KUVO Jazz is honored to be one of the distinguished stations selected by the prestigious Doris Duke Charitable Foundation.
Five Jazz stations will receive a combined $1.3 million in grants from the Doris Duke Charitable Foundation.
89.1 KMHD Portland, 88.5 KNKX Tacoma/Seattle, 89.3 KUVO Denver, 88.3 WBGO Newark/New York, and 90.1 WRTI Philadelphia will each receive grants of up to $275,000 over three years. The purpose of the grants will be to establish a Jazz Media Lab program to “provide these stations with a peer network, support system and contracted resource team for exploring and advancing strategies to diversify their listening bases, invest in new media platforms, engage with venues and community organizations, and establish meaningful relationships with jazz artists”.
The Doris Duke Charitable Foundation (DDCF) today announced the launch of the Jazz Media Lab, through which some of the country’s most dynamic and forward-thinking nonprofit jazz radio stations will receive more than $1.3 million to participate in a program aimed at bolstering their individual strength and collective resilience as essential players in the jazz ecosystem. KMHD (Oregon Public Broadcasting) in Portland, Ore., KNKX (Pacific Public Media) in Tacoma/Seattle, Wash., KUVO (Rocky Mountain Public Media) in Denver, Colo., WBGO (Newark Public Radio) in Newark, N.J. and WRTI (Temple University) in Philadelphia, Pa. will each receive grants of up to $275,000 over three years to support their involvement in the collective, and supply them with core support and innovation capital. The Jazz Media Lab program will also provide these stations with a peer network, support system and contracted resource team for exploring and advancing strategies to diversify their listening bases, invest in new media platforms, engage with venues and community organizations, and establish meaningful relationships with jazz artists.

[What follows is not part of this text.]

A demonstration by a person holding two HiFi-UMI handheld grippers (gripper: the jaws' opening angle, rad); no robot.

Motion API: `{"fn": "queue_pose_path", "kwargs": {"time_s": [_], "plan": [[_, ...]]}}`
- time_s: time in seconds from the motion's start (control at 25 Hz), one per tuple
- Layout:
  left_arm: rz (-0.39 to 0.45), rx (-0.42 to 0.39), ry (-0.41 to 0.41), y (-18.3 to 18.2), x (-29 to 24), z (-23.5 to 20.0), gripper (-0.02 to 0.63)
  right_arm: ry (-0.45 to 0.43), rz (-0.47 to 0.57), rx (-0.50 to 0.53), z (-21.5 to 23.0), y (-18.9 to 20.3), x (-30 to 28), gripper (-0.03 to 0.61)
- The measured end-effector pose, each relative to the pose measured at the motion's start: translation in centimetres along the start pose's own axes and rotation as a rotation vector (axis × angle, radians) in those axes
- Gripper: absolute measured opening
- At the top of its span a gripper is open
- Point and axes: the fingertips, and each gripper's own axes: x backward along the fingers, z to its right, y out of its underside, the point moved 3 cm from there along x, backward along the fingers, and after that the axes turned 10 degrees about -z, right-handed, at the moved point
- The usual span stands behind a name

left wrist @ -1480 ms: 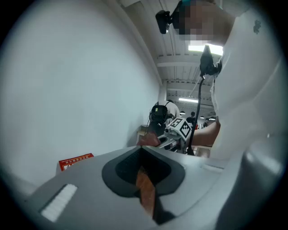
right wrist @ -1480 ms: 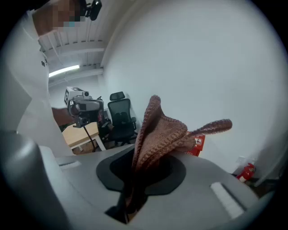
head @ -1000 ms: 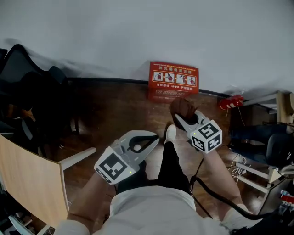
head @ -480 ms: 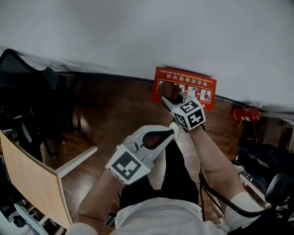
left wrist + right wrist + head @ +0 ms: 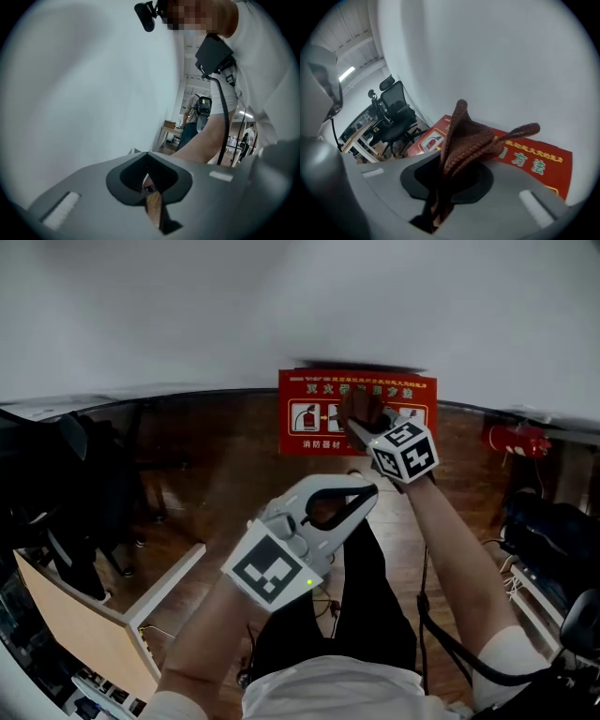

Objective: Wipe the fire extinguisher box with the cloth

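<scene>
With the right arm extended, the right gripper (image 5: 367,430) clamps the brown cloth (image 5: 359,408) over the fire extinguisher box (image 5: 309,418) front, while the left gripper (image 5: 368,489), jaws together and empty, is held near the box on a bent arm.

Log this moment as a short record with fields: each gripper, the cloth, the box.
Right gripper: shut on the brown cloth
Cloth position: in front of the red fire extinguisher box; contact cannot be told
Box: on the wooden floor, against the white wall
Left gripper: shut, nothing between its jaws, apart from the box
</scene>
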Motion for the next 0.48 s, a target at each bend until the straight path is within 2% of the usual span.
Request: {"fn": "queue_pose_path", "kwargs": {"time_s": [0.24,0.48], "plan": [[-0.034,-0.011,0.08,-0.4,-4.2,-0.1,0.0,0.052,-0.005,-0.098,6.2,4.6,3.9,0.052],[-0.068,-0.026,0.155,-0.9,-8.3,0.1,0.0,0.074,0.027,-0.168,10.7,7.5,7.3,0.052]]}}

“We’re thrilled to launch the Jazz Media Lab with this cohort of leaders in the field of jazz radio,” said Maurine Knighton, program director for the arts at DDCF. “Jazz radio plays an essential role in supporting the field of jazz, a vital art form with a rich history embedded in the fabric of this country and an exciting, evolving future. These stations have always been critical partners to artists and venues, and never has that been truer than today, as they’ve served as the central platform for connecting artists with audiences and for voicing issues affecting musicians and venues during the pandemic. As the largest national funder of jazz, we are dedicated to helping ensure the sustained vibrancy of jazz, one of very few contemporary art forms original to the U.S. This program is a pivotal piece of that greater commitment.”

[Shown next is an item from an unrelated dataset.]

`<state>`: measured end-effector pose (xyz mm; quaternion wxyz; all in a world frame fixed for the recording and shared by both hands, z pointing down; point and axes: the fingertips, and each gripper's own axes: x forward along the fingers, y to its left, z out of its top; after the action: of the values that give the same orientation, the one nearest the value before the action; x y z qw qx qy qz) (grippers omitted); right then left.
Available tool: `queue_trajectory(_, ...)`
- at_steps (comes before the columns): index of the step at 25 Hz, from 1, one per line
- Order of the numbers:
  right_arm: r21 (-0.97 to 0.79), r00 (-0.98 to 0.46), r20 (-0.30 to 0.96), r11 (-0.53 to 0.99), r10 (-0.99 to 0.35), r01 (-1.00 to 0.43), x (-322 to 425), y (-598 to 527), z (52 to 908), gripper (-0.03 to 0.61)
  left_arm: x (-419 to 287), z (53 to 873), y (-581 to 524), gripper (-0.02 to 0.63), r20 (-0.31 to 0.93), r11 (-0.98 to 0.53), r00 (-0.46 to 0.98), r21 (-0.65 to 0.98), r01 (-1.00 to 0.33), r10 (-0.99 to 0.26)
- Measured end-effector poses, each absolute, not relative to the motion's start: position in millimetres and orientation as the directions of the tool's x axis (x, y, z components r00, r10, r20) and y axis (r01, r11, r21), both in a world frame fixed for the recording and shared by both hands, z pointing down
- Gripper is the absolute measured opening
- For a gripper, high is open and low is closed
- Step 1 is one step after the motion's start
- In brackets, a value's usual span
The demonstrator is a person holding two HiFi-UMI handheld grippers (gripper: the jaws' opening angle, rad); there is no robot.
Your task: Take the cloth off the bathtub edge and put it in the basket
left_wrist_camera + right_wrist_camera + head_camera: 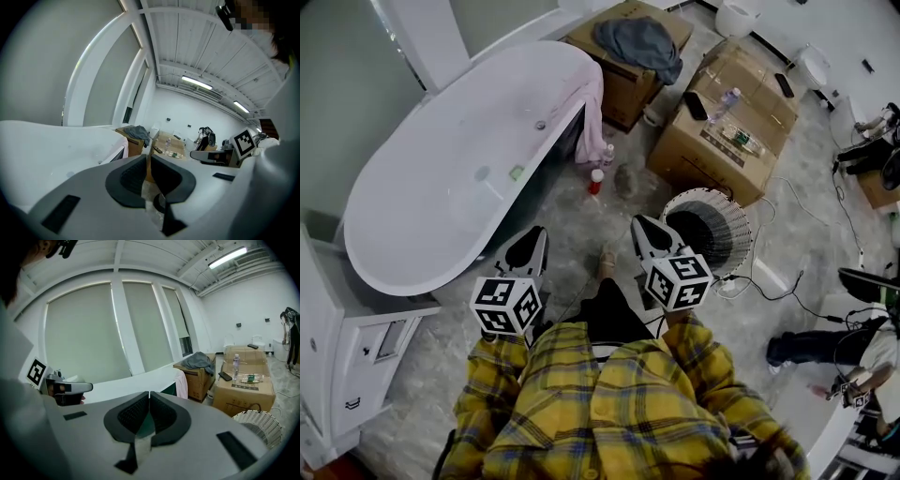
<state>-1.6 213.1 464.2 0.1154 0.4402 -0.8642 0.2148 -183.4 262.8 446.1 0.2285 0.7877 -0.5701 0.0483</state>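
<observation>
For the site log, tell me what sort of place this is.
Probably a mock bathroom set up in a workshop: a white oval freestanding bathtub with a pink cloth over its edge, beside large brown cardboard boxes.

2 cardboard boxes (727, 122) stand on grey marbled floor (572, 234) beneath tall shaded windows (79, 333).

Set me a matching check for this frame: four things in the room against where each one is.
Things:
1 pink cloth
2 grey garment
3 basket
4 red-capped bottle

Places:
A on top of the smaller cardboard box
B standing on the floor close to the right gripper
C hanging over the bathtub edge
D on the floor under the hanging cloth

Pairs: 1-C, 2-A, 3-B, 4-D
</observation>
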Motion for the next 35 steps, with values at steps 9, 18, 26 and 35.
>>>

Each of the stations participating in the Jazz Media Lab will receive general operating support grants of $225,000 over three years to enable their time commitment to the program and provide predictable income and stable operations during this period of economic instability. Additionally, in the program’s second year, each grantee will be eligible to receive a supplemental grant of up to $50,000 in innovation funds for a defined project. Structured as a pilot venture with measurable results and specific learnings, these projects will explore one or more of the program’s themes of engaging next-generation artists and audiences, maximizing the use of new media platforms and increasing revenues.

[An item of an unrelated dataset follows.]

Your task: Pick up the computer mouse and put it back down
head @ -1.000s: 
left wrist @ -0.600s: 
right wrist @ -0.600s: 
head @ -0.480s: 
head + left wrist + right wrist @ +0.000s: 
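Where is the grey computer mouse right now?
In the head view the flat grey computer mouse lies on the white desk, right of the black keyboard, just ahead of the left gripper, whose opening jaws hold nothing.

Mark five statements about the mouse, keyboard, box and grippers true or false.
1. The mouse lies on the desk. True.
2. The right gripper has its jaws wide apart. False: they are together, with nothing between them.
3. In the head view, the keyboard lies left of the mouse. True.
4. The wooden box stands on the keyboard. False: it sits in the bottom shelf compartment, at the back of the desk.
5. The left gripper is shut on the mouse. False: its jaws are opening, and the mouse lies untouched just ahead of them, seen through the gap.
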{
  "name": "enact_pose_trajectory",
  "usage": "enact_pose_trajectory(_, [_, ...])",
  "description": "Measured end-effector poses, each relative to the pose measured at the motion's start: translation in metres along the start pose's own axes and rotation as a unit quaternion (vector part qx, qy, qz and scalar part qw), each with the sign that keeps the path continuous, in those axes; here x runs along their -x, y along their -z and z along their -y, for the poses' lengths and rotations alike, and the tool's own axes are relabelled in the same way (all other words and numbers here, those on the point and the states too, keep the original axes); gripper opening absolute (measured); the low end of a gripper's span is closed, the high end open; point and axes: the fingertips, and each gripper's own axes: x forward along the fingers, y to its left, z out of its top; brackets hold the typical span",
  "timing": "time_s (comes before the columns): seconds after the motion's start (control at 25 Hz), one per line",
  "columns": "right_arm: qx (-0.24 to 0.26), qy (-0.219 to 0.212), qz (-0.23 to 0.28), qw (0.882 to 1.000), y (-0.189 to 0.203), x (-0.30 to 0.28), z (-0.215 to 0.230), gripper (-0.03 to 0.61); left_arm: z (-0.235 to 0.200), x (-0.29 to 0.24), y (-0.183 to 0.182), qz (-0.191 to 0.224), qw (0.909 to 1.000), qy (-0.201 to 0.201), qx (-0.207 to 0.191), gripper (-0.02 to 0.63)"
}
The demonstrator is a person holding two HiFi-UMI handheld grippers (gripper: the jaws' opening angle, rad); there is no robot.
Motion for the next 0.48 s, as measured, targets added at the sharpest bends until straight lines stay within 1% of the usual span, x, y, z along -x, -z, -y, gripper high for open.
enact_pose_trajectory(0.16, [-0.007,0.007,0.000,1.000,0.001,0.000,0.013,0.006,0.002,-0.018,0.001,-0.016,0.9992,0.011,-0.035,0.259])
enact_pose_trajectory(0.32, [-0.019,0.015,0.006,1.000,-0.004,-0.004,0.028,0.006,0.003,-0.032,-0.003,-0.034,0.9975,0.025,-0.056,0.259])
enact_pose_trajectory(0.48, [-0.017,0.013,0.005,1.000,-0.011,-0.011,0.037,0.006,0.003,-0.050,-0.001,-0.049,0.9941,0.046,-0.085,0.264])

Jazz stations offer a rich array of in-studio sessions, community engagement events, jazz calendars, on-air interviews, and partnerships with high schools and jazz educators that tie together diverse players and provide a centering force for local jazz. With that recognition, the Jazz Media Lab program will provide this cohort of jazz radio stations with the capital and collaboration required to build on these tools to reach new audiences – particularly younger listeners – and help jazz thrive into the future. In addition to funding support, each of the stations will receive access to resources that will strengthen their organizational and financial capacity. Among these resources are monthly virtual professional development sessions; executive coaching; learning and evaluation tools; coordination with national service organizations that can provide additional technical and research support; individual station financial and audience assessments; support for stations’ diversity, equity and inclusion efforts; connections with artists and industry leaders; and access to audience development resources and expertise. By designing a program grounded in cohort learning and collaboration, DDCF hopes the Jazz Media Lab will deepen the peer network relationships of mutual support among jazz stations that endure beyond DDCF funding.